--- ABOUT THIS TASK ---
Transcribe the stretch of entries below from the line with "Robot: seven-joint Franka" through the line with "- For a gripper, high", exactly and with both ends included; leave out all other lines.
DATA TO PROCESS below:
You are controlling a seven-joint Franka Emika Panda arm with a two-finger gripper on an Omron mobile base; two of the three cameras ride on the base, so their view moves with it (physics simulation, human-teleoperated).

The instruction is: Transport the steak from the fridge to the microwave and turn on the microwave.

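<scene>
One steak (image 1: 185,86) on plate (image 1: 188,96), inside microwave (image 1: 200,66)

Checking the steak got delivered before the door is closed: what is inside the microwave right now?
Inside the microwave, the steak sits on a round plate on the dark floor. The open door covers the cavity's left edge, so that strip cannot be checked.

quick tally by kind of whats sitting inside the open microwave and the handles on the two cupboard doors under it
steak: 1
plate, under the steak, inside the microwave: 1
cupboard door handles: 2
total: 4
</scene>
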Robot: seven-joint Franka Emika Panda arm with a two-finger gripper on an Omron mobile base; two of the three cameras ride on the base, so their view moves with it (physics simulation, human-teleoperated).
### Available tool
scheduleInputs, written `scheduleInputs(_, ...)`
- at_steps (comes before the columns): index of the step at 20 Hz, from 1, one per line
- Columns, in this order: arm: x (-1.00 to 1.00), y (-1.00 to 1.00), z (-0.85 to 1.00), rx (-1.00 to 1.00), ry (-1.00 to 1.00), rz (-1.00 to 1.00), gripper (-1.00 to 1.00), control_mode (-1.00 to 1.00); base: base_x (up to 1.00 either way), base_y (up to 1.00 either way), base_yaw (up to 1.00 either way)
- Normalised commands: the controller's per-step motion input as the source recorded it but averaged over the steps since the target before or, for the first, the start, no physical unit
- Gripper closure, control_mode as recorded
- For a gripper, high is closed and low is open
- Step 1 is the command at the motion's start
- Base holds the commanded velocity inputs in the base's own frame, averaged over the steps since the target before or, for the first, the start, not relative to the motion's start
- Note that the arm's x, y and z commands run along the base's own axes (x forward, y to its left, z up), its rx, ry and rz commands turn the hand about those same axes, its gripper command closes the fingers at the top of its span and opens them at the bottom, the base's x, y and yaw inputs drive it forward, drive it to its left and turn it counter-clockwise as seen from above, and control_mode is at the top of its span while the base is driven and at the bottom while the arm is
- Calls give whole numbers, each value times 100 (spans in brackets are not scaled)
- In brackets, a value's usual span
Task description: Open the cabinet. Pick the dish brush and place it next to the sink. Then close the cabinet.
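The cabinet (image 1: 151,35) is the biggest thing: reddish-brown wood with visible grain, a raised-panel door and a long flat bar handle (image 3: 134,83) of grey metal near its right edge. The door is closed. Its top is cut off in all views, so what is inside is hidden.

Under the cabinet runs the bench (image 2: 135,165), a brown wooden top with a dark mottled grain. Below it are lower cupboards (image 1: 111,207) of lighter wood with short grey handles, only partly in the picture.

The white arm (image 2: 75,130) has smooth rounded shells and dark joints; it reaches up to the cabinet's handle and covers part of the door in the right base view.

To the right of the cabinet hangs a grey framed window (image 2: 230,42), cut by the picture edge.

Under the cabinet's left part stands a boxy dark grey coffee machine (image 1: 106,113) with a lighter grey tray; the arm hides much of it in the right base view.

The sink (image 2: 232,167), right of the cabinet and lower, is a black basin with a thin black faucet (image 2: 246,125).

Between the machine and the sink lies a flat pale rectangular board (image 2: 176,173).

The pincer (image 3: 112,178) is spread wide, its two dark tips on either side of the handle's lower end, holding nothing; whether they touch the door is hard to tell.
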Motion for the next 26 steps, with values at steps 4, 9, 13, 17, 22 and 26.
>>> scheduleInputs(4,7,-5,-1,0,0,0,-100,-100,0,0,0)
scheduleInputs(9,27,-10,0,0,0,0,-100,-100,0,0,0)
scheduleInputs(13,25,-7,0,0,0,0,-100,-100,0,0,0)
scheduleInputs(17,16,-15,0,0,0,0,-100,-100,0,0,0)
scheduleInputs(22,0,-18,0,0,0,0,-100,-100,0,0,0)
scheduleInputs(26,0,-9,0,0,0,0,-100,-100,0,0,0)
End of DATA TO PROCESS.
--- ANSWER TO THIS EXERCISE ---
Robot: seven-joint Franka Emika Panda arm with a two-finger gripper on an Omron mobile base; two of the three cameras ride on the base, so their view moves with it (physics simulation, human-teleoperated).
### Available tool
scheduleInputs, written `scheduleInputs(_, ...)`
- at_steps (comes before the columns): index of the step at 20 Hz, from 1, one per line
- Columns, in this order: arm: x (-1.00 to 1.00), y (-1.00 to 1.00), z (-0.85 to 1.00), rx (-1.00 to 1.00), ry (-1.00 to 1.00), rz (-1.00 to 1.00), gripper (-1.00 to 1.00), control_mode (-1.00 to 1.00); base: base_x (up to 1.00 either way), base_y (up to 1.00 either way), base_yaw (up to 1.00 either way)
- Normalised commands: the controller's per-step motion input as the source recorded it but averaged over the steps since the target before or, for the first, the start, no physical unit
- Gripper closure, control_mode as recorded
- For a gripper, high is closed and low is open

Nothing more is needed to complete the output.